Transcribe the full listing, keeping every word as it stands.
--- EXCERPTED DATA ---
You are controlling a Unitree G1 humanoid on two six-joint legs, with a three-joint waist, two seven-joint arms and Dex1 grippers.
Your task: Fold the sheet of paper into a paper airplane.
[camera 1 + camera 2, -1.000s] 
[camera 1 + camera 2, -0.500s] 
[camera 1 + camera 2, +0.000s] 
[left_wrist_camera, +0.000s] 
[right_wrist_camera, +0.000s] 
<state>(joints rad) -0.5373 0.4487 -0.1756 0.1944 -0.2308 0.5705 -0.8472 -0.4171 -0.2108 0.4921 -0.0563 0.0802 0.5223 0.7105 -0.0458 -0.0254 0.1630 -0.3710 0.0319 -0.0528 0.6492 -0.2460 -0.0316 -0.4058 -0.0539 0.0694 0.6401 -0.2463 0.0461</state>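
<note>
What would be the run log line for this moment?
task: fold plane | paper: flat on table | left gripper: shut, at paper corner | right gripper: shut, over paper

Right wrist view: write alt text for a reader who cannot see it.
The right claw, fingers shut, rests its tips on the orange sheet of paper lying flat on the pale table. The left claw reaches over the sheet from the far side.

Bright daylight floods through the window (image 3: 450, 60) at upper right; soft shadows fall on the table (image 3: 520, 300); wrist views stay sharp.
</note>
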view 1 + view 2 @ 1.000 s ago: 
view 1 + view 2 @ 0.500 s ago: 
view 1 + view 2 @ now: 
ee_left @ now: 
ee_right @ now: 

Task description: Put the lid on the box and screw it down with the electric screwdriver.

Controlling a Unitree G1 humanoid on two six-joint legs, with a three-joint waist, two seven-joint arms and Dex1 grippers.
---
_OUTPUT_.
You are controlling a Unitree G1 humanoid on two six-joint legs, with a three-joint waist, two seven-joint arms and Dex1 grippers.
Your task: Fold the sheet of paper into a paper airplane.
[camera 1 + camera 2, -1.000s] 
[camera 1 + camera 2, -0.500s] 
[camera 1 + camera 2, +0.000s] 
[left_wrist_camera, +0.000s] 
[right_wrist_camera, +0.000s] 
<state>(joints rad) -0.5373 0.4487 -0.1756 0.1944 -0.2308 0.5705 -0.8472 -0.4171 -0.2108 0.4921 -0.0563 0.0802 0.5223 0.7105 -0.0458 -0.0254 0.1630 -0.3710 0.0319 -0.0528 0.6492 -0.2460 -0.0316 -0.4058 -0.0539 0.0694 0.6401 -0.2463 0.0461</state>
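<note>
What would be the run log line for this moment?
task: fold plane | paper: flat on table | left gripper: shut, at paper corner | right gripper: shut, over paper

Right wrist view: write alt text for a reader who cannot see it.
The right claw, fingers shut, rests its tips on the orange sheet of paper lying flat on the pale table. The left claw reaches over the sheet from the far side.

Bright daylight floods through the window (image 3: 450, 60) at upper right; soft shadows fall on the table (image 3: 520, 300); wrist views stay sharp.
</note>
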view 1 + view 2 @ 1.000 s ago: 
view 1 + view 2 @ 0.500 s ago: 
view 1 + view 2 @ now: 
ee_left @ now: 
ee_right @ now: 

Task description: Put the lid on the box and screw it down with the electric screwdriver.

Controlling a Unitree G1 humanoid on two six-joint legs, with a three-joint waist, two seven-joint arms and Dex1 grippers.

Nothing else is required to complete this exercise.